Толчея, имеющая выраженную ориентацию. Как при выходе из классной комнаты: каждый хочет выбраться наружу первым, чтобы наконец ринуться в школьный двор или припустить домой. (Может быть, кому-то такое сравнение понравится больше.)
При малейшем препятствии они пенятся, они покрываются цветами: не так сильно, в каком-то смысле, отличаясь от цветущих садов, — если бы те могли бежать…
Подойдя к этому броду, больше не хочешь пить: одного его вида достаточно, чтобы утолить жажду!
Быстрые, прохладные, благозвучные, неуловимые, расточительные.
О стремительные, но и беззаботные, о бегущие вровень с низкими берегами! Мчатся, уносятся — но и прибывают по мере своего разбега. Скользят по камням быстро, но почти беззвучно, ведь уклон, под который они текут, едва заметен. Так же беззвучно, как летят стрелы. Летучее сияние и питье.

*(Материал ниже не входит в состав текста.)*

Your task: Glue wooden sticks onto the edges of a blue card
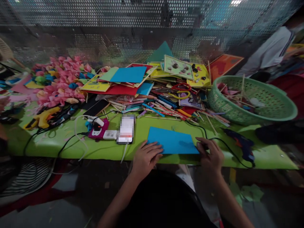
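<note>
A: ok so where's the blue card point(173, 141) placed?

B: It's laid flat on the green tabletop point(141, 128), by the near edge. Its left end is covered by the left hand point(146, 157), fingers set close together.

A: And the right hand point(211, 155)?

B: Fingers are curled at the card's right corner (whether it's actually pinched can't be told, tbh). A phone point(125, 128) is parked just left.

The card point(172, 141) was smooth, matt paper; the desk point(140, 126) had a slight sheen; the basket point(218, 101) looked plastic, the perforated panel point(114, 12) metal.
</note>
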Demonstrator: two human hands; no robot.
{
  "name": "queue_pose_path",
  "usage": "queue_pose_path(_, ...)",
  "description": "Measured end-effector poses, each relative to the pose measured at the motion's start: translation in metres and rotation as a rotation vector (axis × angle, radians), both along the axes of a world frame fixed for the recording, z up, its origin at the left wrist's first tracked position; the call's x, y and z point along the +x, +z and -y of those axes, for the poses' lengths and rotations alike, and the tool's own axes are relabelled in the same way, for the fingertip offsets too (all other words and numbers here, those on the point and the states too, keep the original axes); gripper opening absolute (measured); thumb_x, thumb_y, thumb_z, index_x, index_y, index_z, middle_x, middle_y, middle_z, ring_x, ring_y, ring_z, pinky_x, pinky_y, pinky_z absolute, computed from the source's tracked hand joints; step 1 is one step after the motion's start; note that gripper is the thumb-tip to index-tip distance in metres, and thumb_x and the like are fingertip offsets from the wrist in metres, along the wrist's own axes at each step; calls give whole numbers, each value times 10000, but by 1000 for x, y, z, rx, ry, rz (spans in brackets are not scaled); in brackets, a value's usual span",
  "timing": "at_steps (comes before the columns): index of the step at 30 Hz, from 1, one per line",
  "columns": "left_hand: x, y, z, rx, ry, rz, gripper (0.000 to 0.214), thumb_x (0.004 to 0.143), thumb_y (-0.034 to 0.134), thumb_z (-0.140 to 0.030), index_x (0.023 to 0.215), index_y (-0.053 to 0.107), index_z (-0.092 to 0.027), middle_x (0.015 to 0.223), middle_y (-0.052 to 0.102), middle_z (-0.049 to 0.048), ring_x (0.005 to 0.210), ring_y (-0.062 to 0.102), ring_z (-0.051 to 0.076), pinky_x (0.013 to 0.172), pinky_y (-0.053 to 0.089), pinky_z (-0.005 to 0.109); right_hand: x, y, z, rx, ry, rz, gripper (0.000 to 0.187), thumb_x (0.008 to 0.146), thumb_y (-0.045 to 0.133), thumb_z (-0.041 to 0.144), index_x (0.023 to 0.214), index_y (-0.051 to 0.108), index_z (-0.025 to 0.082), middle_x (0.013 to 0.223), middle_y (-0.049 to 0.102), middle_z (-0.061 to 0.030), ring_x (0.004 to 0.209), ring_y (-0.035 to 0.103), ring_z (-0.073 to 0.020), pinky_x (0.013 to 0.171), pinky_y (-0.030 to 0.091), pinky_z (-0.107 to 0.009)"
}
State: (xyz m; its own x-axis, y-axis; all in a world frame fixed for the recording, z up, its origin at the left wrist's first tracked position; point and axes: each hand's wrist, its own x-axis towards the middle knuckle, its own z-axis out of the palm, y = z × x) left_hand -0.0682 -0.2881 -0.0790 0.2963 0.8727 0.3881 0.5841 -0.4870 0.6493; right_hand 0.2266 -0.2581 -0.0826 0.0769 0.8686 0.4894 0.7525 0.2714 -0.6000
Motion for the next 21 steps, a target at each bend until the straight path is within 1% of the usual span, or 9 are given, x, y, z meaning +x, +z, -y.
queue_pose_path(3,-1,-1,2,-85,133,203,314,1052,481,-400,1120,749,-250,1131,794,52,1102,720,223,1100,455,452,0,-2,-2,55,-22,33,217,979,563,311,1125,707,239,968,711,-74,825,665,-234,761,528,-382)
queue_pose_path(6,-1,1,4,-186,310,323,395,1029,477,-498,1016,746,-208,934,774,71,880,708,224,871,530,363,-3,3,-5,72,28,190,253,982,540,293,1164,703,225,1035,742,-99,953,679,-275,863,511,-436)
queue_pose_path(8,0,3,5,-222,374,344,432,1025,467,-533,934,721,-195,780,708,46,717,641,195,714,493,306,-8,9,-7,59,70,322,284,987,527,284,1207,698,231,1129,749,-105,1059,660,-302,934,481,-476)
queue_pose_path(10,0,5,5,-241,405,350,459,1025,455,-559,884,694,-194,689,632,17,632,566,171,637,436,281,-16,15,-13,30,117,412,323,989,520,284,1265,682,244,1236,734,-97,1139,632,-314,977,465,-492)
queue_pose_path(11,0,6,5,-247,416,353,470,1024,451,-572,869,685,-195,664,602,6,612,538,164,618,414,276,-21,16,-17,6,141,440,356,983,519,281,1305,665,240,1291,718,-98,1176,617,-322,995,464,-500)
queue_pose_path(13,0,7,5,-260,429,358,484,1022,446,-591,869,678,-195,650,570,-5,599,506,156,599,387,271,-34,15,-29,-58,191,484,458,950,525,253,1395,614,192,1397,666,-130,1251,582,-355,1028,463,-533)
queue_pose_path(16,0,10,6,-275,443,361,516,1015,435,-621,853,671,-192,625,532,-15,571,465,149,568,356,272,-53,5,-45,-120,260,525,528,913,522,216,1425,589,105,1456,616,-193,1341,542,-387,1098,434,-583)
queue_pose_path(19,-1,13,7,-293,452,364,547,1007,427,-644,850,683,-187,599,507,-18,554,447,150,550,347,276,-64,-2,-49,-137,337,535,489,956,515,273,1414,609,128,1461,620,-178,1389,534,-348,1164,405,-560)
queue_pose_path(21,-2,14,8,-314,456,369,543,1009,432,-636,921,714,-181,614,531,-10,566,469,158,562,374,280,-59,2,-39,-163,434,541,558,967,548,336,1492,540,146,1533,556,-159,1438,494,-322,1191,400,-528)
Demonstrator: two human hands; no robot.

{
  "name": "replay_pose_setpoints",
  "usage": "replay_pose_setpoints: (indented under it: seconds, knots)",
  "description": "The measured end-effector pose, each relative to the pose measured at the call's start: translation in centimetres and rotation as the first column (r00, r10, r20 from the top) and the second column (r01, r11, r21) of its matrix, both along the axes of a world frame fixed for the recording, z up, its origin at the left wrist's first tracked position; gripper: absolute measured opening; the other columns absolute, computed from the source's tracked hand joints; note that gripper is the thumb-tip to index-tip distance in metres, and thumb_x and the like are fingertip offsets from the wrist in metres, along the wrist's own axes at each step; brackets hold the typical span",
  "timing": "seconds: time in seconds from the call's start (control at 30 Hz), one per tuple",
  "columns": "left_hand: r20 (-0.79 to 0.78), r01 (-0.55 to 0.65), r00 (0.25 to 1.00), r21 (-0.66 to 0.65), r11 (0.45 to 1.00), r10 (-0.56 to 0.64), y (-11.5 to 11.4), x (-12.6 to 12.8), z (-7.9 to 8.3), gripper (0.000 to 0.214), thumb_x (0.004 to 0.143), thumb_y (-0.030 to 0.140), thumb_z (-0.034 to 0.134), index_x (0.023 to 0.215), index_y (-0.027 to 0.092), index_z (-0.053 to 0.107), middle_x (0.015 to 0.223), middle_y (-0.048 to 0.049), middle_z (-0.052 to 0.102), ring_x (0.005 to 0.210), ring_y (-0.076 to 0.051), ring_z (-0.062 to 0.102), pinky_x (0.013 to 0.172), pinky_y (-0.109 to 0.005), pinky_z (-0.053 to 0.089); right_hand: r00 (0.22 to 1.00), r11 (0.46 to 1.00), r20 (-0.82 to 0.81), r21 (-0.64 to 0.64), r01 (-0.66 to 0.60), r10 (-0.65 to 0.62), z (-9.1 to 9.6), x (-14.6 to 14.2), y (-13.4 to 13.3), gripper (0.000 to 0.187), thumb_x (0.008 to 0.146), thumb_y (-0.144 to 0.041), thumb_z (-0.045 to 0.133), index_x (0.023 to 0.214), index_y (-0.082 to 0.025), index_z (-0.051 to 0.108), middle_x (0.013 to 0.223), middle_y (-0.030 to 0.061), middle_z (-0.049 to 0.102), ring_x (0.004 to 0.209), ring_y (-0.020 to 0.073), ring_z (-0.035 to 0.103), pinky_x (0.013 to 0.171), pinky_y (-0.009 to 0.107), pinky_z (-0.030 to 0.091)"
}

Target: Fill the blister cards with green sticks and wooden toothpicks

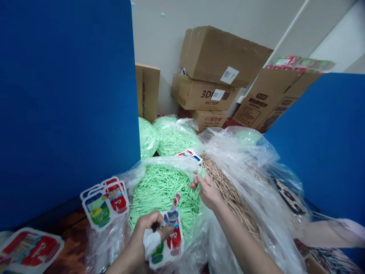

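Observation:
My left hand (142, 232) grips a printed pouch (175, 243) with a red cola side and a green side. A crumpled white piece (151, 242), perhaps tissue, is also in that hand. Between the fingertips of my right hand (209, 192) is a small bunch of light green sticks (201, 171), held upright. Both hands are over an open clear plastic bag (134, 171) full of loose green sticks (159, 186). To its right, brown sticks (228, 192) fill another clear bag.
Stacked pouches (99, 207) lie left of the bag, with another pouch (31, 251) at lower left. More bags of green sticks (175, 137) stand behind. Cardboard boxes (211, 91) are stacked at the wall. Blue panels (65, 95) flank both sides. A black lettered item (289, 196) lies right.

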State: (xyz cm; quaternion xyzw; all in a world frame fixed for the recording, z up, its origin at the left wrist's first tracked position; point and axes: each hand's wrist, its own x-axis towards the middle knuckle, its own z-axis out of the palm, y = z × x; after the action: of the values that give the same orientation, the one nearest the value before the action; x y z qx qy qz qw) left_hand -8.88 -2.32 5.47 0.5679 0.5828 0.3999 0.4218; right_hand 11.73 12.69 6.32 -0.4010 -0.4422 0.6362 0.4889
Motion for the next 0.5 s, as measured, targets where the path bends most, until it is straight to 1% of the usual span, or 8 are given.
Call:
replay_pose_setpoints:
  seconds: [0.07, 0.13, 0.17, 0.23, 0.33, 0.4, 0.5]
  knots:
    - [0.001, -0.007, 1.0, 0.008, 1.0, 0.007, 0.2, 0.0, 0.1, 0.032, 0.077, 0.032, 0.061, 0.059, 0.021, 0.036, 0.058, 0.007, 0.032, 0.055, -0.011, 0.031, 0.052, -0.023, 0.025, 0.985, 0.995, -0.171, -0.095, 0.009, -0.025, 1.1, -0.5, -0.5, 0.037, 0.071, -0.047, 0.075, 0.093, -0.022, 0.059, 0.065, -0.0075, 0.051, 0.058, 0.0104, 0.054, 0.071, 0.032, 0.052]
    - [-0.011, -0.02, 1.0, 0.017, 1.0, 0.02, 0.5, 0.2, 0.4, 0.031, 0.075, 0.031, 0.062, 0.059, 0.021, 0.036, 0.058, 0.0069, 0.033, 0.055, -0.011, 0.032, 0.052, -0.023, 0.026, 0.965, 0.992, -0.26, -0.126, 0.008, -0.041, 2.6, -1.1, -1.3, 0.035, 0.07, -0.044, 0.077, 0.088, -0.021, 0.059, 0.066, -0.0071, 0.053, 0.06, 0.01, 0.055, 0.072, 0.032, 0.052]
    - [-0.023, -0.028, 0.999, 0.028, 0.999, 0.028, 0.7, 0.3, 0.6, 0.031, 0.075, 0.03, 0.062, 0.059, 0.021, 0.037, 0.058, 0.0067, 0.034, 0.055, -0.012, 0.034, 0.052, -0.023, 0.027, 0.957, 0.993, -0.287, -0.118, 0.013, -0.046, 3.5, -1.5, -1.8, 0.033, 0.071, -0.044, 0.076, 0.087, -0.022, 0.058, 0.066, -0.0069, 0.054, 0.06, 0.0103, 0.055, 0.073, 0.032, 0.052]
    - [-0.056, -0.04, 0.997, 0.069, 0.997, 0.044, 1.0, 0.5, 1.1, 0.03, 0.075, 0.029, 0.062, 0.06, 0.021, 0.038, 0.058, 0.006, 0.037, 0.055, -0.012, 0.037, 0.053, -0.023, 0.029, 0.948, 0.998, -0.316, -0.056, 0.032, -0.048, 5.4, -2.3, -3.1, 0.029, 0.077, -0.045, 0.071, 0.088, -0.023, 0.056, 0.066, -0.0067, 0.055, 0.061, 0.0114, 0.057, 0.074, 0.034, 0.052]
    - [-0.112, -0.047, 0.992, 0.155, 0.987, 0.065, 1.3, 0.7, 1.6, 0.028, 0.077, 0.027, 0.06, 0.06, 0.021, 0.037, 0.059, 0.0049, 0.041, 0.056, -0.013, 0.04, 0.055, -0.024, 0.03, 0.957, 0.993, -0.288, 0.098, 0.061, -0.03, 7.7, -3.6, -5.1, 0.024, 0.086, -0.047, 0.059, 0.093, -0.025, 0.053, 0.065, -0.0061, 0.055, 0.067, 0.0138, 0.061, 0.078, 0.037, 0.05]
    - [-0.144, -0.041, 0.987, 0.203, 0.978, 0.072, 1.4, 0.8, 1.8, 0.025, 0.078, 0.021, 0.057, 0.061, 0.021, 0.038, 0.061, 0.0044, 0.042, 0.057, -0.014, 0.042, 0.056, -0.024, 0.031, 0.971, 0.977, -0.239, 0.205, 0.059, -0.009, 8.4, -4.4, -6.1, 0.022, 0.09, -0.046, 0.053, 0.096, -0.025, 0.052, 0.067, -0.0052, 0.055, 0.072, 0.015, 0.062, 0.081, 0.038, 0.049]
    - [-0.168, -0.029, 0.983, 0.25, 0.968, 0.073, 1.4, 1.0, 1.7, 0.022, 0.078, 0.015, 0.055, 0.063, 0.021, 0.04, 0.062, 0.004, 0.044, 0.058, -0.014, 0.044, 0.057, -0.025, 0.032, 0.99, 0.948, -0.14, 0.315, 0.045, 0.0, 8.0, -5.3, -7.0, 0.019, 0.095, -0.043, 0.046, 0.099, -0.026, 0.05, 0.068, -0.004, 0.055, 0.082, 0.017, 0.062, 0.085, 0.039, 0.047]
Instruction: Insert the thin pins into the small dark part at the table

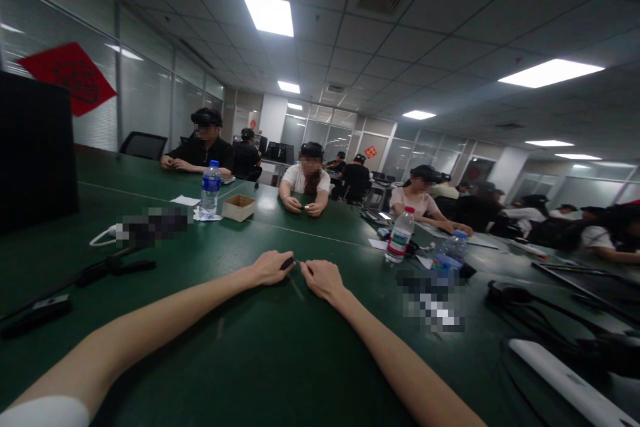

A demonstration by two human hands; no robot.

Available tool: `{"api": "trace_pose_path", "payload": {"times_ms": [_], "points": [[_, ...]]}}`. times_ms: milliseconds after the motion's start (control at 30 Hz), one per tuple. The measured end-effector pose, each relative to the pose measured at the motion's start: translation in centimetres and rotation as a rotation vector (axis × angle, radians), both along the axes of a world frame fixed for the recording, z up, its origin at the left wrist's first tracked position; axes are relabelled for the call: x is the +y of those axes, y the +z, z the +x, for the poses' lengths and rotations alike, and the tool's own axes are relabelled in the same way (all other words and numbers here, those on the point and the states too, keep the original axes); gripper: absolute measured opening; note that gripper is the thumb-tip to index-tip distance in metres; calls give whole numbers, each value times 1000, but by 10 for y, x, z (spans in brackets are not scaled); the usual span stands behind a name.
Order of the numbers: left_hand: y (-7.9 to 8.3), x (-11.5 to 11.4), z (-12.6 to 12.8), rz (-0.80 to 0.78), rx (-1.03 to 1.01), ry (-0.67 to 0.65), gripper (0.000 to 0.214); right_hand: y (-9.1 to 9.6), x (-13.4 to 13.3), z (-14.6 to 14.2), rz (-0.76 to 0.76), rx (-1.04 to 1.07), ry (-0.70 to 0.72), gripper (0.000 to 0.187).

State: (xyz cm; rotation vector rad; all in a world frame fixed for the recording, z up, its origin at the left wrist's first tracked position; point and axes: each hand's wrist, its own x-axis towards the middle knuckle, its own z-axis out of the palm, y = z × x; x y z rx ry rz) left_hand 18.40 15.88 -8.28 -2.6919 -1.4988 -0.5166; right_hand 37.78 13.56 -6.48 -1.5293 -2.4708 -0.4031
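Over the green table (210, 360), both my arms reach forward and my hands nearly meet in the middle. My left hand (270, 269) is closed around a small dark object (287, 263), of which only a short, rounded end shows. Its kind is too small to make out. Just to the right, my right hand (324, 278) has its thumb and fingers pinched together, pointing at the dark object. A thin, faint tip seems to show between the two hands; what the right fingers hold, if anything, I cannot make out.
A small open cardboard box (239, 208) and a water bottle (211, 190) stand beyond my left hand. To the right are a red-capped bottle (400, 235), a blue-tinted bottle (450, 253), cables and a white device (570, 380). A person (306, 180) sits opposite.
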Motion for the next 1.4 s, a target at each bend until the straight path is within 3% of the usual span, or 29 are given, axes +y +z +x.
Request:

Хлынувшие из камней и рассыпавшие свежий блеск. Хлынувшие из кузницы вод.
Как будто они хотят разогнаться еще и еще сильнее, как будто находят удовольствие в этой дикой скорости и знать не желают, куда же они так быстро бегут. Безудержные. Опьяненные бегом. Хмельные — и в то же время чистые. Гёльдерлин в одном из своих стихотворений называет воду озера, в которую окунают голову лебеди, «святой» и «трезвой», или «священно-трезвой» [19] . Вероятно, слово «трезвая» означает здесь «сдержанная», «смирившая свои порывы», каким и должен быть дух человека в предстоянии божественному — и каким его способна представить спокойная, замкнутая в конечных пределах поверхность озера. А эти воды — хмельные, да, и все же чистые; им не видно ни начала, ни конца.
19
Имеется в виду стихотворение «Середина жизни».
Можно подумать, что они смеются, что их стремительный бег — некое подобие смеха. Но точно так же, как в их стремительности нет ничего тревожного или безрассудного, смех этот не кажется бесстыжим и даже просто насмешливым.
Они научились этому беззлобному, как бы козьему смеху среди утесов и камней, в тени орлов, парящих там, куда не поднимется ни одна птица.
Если бы я дал себе волю, то сравнил их с мерцающей упряжкой Времени.
Они рванулись вперед — слишком долго их держали своей мертвой хваткой камень и лед.